La gran y más grata sorpresa de estos primeros días del festival vino por parte de una de esas películas inesperadas que los programadores han aupado a la sección oficial. Runner es una opera prima en la que su directora, Marian Mathias, no hace ni una sola concesión. Bueno, sí, una al menos: la hora y cuarto de duración. Por lo demás, esta es una película de planos estáticos, espacios vacío, pocos personajes y aún menos diálogos, también de unas cuidadas composiciones que dejan la mitad superior del encuadre para los cielos grises. En el centro de su historia está Haas (“runner” en alemán: entendemos que se trata de una familia con orígenes germánicos), que acaba de cumplir 18 años y cuyo padre muere repentinamente, dejándole solo deudas. Haas (Hannah Schiller) ha de viajar al norte para enterrarlo.
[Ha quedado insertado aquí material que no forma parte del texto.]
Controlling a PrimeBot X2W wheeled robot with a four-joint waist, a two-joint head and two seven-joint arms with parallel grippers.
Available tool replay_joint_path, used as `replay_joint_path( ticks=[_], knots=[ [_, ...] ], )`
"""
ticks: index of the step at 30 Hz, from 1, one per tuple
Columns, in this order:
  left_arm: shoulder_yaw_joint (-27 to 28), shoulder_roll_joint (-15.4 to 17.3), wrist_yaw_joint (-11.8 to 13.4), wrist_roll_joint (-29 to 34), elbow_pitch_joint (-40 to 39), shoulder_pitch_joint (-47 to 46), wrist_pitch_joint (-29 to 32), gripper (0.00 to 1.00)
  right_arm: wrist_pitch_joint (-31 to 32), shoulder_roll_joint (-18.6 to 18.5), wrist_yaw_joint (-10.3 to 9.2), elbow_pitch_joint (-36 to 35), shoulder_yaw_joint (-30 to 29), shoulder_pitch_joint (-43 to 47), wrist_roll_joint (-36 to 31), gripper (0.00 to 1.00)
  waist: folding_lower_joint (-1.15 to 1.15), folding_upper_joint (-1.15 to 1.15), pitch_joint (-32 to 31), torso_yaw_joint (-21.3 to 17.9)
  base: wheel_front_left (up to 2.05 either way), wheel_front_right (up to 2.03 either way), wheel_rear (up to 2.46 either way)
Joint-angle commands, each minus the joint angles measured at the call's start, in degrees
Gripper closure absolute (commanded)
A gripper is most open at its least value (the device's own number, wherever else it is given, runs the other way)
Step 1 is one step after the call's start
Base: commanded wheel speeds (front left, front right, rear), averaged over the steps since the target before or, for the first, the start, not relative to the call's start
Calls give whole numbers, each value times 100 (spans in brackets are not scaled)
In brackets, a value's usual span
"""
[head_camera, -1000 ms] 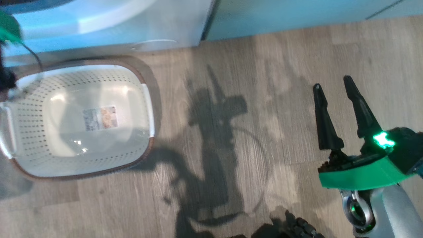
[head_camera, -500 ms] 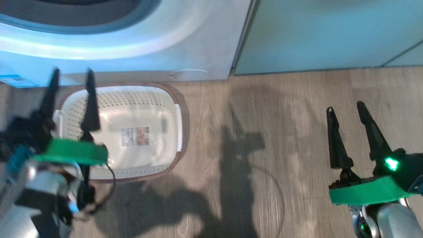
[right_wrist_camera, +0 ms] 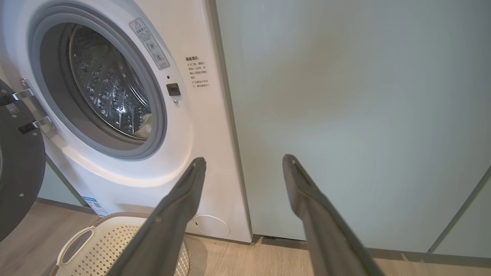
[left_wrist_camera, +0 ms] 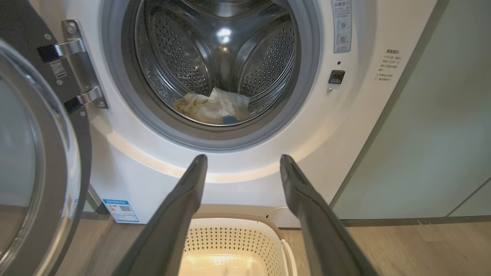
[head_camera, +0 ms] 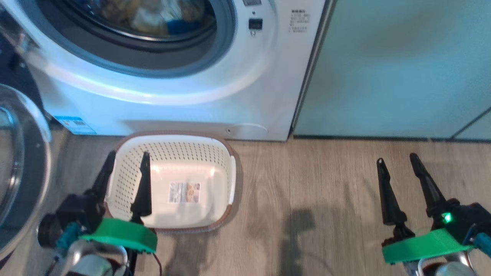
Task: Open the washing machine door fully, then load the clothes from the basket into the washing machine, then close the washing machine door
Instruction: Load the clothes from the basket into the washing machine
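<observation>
L gripper (head_camera: 129, 154) & R gripper (head_camera: 396, 158) each had 2 long tapered dark fingers (head_camera: 142, 188) on a green bracket (head_camera: 122, 235). R unit showed a lit green LED (head_camera: 446, 218); L unit a thin dark cable (head_camera: 157, 264).

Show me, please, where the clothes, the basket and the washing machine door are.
the clothes (left_wrist_camera: 213, 107): left wrist view, middle of the pale fabric.
the basket (head_camera: 176, 153): head view, perforated back wall.
the washing machine door (left_wrist_camera: 65, 165): left wrist view, inner ring.

washing machine (left_wrist_camera: 345, 126) print: too small to read
blue sticker (left_wrist_camera: 120, 210): QR code, wording illegible
basket (head_camera: 172, 153) label (head_camera: 184, 192): illegible
</observation>
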Motion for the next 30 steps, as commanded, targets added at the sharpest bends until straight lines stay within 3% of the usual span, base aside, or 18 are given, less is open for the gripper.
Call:
replay_joint_path(
  ticks=[1,15,30],
  knots=[
    [174,38,10,0,-82,-80,-67,0,-55,-57,-16,-128,97,36,-72,0,1,-1,-302,146,0,0,0],
    [-204,-80,-21,35,266,437,2,0,223,-57,-16,-86,140,543,-146,0,1,-1,-1225,232,0,0,0],
    [-248,61,63,129,269,563,73,0,344,-57,-16,-301,94,794,-156,0,1,-1,-1414,128,0,0,0]
  ],
)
Allí conoce a Will, que busca también cómo salir adelante en un país profundamente inhóspito: el paisaje, el frío, la depresión, un territorio para vividores y estafadores como el padre de Haas, que vendía la idea de una gran operación inmobiliaria cuando su casa ya estaba embargada por el banco. La relación que establecen no es más que el esbozo de una historia de amor, quizás el prólogo de una futura relación. Por el momento, ambos tienen otros intereses de los que ocuparse. Estamos en Estados Unidos, quizás en los años sesenta, pero la película no abunda en datos contextualizadores. Su patria, en cualquier caso, es la de un cine que parece una combinación entre un Terrence Malick, con ese caserón que domina los campos de trigo, y, pongamos, un Béla Tarr, el de los silencios, la lluvia y el fango o las largas caminatas a la intemperie.